STATEMENTS ON INTRODUCED BILLS AND JOINT RESOLUTIONS
By Mr. HOLLINGS:
S. 592. A bill to establish an Office of Manufacturing in the Department of Commerce, and for other purposes; to the Committee on Finance.
Mr. HOLLINGS. Mr. President, the Department of Labor, recently released the latest unemployment results and at first blush, the 5.8 percent figure, while certainly too high, does not seem overly alarming. It is only with a look behind the numbers that some disturbing trends become apparent.
February marked the 31st consecutive month, since July 2000, that manufacturing employment has declined. This is the longest consecutive monthly decline in the post World War II era. Already, more than 2 million manufacturing jobs are gone. A generation ago, in 1974, manufacturing workers were 26 percent of the workforce, today they account for only 12.5 percent of the workforce.
For all of 2002, industrial production fell 0.6 percent following a 3.5 percent decline in 2001. That represented the first back-to-back annual declines in industrial output since 1974-1975.
Unfortunately, no end is in sight. By some measures, the manufacturing job loss is twice as bad as the last recession in the early Nineties. The 2002 Producer Price Index revealed the worst deflation in producer prices since 1949, suggesting that there is little incentive to restart the shuttered factories.
Prices for manufactured goods were down 1.5 percent in December from a year earlier. Next to a 1.6 percent year-to-year drop in November, it was the largest decline of such prices on record going back to 1958. And all this has occurred against the backdrop of 2 years of substantial fiscal stimulus and the most aggressive monetary policy in anyone's memory.
But this wasn't suppose to happen. Globalization was going to create a gentle prosperity that would create jobs, lift our standard of living and improve our communities. During the Clinton era, we entered into a series of international trade agreements, most notably NAFTA, WTO and China's entrance into the WTO, designed to increase trade and stimulate manufacturing job creation.
The second Bush administration continues this policy, trotting around the globe negotiating, free-trade agreements within every region of the world. Recently, the administration concluded agreements with Singapore and Chile.
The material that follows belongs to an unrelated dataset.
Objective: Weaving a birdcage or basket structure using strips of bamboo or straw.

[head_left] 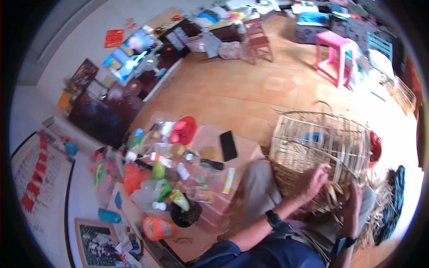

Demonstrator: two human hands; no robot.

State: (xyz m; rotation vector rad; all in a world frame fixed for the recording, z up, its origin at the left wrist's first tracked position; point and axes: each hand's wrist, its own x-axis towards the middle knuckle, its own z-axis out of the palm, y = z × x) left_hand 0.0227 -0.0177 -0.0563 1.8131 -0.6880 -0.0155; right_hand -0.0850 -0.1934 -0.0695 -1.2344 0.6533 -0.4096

After nearly a decade of the NAFTA/WTO free-trade experiment and after a year of "recovery", it seems appropriate to review whether this free trade era is working? The answer is clearly no.
Our factories have been swamped by a flood of imports. Each month seems to bring a record trade deficit and more stories of plants closing and moving offshore.
Our communities, particularly the rural ones, are quite literally emptying out. During the nineties, imports soared by more than 107 percent. Our trade surplus with Mexico dissolved soon after NAFTA went into effect. From 1991 to 2001, our trade deficit went from $77 billion to $427 billion, costing us hundreds of thousands of jobs.
Essentially, our trading partners are exporting their unemployment to us. Recently, Ed Yardeni, chief investment strategist of Prudential Securities, noted that while the United States currently has 16.3 million manufacturing jobs, some 20 million rural Chinese move to seek better-paying manufacturing and construction jobs in the cities, each year.
There seems to be no end in sight to pain being experienced by our manufacturing sector. Even a declining dollar is not improving our trade situation, as our factories race to re-establish overseas. It seems like recognizing where our problem is coming from would be a good first step toward solving it.
So today I introduce legislation designed to help get American manufacturing off the canvas. It is broad and wide ranging.
The legislation would eliminate the tax benefits associated with off-shore production, whether its by a United States or foreign-based company. It would eliminate the incentives for companies to move their headquarters outside of the United States. It would prevent the Export Import Bank or the Overseas Private Investment Corporation from funding any project that did not contain at least 80 percent U.S. content. It would eliminate the International Trade Commission. It would provide for an additional 500 Customs agents to enforce the tariff and quota rules associated with the textile trade. It would prohibit the sale in interstate commerce of any manufactured product made by anyone under twelve. It would reform WTO dispute settlement by establishing a panel of Federal judges to review the determinations that these dispute panels are reaching. It would express the Senate's strong support for the Byrd amendment which returns anti-dumping monies to injured parties. Finally, the legislation would extend the Buy America provisions for the Defense Department contained in the Berry amendment to the newly formed Department of Homeland Security.
It's just a start, but we have to begin the process of rejuvenating the American manufacturer.